**Try it**
The listing below holds a line with "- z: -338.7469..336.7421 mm" and a line with "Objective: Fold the". Reproduce those two lines exactly, plus everything between them.

►

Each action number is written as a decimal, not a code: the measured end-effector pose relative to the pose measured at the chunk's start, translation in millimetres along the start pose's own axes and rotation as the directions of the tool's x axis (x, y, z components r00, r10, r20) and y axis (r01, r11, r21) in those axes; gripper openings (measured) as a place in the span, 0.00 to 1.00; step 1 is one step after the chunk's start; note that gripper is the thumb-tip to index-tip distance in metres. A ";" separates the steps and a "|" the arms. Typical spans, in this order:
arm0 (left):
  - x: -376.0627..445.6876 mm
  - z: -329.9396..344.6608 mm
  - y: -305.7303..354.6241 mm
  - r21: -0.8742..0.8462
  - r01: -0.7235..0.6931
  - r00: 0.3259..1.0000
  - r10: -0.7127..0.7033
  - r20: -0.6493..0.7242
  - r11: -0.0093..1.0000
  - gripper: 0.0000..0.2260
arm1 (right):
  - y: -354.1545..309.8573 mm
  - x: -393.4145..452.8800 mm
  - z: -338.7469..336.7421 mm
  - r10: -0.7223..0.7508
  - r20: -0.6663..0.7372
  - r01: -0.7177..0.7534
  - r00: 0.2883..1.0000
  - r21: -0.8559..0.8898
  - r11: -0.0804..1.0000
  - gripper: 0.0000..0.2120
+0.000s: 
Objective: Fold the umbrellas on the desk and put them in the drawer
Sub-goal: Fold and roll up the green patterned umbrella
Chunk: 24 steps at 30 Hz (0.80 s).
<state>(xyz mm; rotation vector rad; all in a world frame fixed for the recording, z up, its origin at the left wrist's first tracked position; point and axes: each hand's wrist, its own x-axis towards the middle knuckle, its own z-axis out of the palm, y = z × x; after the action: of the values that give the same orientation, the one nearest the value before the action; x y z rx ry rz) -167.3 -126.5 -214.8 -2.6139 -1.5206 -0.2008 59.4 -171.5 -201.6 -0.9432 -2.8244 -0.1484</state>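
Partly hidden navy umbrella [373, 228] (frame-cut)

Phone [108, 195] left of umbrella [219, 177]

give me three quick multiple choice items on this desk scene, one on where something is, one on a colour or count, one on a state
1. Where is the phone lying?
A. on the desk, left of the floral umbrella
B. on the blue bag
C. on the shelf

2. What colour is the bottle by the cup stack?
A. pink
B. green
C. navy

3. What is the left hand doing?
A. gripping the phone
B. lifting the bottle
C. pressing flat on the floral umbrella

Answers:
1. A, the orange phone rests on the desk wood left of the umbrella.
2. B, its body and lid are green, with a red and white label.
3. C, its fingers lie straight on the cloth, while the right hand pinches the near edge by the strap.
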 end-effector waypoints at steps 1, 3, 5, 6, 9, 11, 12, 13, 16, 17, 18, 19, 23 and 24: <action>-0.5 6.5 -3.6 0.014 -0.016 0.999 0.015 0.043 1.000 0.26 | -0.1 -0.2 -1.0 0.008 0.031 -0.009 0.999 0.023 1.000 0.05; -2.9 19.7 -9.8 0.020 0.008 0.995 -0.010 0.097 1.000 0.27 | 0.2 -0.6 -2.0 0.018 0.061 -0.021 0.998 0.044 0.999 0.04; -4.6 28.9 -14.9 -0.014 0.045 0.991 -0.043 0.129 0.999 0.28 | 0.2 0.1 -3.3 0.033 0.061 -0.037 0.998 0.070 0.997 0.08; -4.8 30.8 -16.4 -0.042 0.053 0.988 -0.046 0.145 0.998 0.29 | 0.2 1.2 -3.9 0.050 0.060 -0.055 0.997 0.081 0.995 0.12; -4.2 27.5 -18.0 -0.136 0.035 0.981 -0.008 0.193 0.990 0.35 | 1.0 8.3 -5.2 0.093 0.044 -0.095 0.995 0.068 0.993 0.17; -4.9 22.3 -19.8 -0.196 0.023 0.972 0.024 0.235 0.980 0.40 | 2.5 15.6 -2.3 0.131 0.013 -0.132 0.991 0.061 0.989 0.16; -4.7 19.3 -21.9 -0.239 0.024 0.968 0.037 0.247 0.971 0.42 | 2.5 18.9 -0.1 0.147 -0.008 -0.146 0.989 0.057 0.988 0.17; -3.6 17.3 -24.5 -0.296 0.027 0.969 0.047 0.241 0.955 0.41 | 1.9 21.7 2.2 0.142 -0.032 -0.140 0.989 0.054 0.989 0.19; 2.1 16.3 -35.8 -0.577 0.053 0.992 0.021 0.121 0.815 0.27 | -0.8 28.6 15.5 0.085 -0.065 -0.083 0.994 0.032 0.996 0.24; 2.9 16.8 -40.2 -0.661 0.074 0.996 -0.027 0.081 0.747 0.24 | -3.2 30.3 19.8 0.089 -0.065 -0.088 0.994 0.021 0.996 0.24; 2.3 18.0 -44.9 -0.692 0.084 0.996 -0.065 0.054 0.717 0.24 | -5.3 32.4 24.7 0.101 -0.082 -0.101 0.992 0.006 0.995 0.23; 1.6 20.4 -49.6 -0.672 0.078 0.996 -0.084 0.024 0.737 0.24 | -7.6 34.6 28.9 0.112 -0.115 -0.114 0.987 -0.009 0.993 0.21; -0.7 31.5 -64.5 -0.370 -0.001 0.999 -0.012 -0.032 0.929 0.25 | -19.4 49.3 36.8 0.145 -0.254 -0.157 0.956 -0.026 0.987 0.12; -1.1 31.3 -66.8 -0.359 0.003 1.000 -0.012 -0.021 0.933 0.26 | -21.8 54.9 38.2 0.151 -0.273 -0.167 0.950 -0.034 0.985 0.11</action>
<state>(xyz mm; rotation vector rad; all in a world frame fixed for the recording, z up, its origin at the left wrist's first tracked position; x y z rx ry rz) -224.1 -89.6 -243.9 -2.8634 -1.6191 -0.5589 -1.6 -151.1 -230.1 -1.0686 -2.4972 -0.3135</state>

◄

**Answer space**
  - z: -338.7469..336.7421 mm
  - r10: -0.7223..0.7508
  - r20: -0.6663..0.7372
  - r01: -0.7177..0.7534
  - r00: 0.2883..1.0000
  - r21: -0.8559..0.8898
  - r11: -0.0804..1.0000
  - gripper: 0.0000..0.2120
+0.000s: 
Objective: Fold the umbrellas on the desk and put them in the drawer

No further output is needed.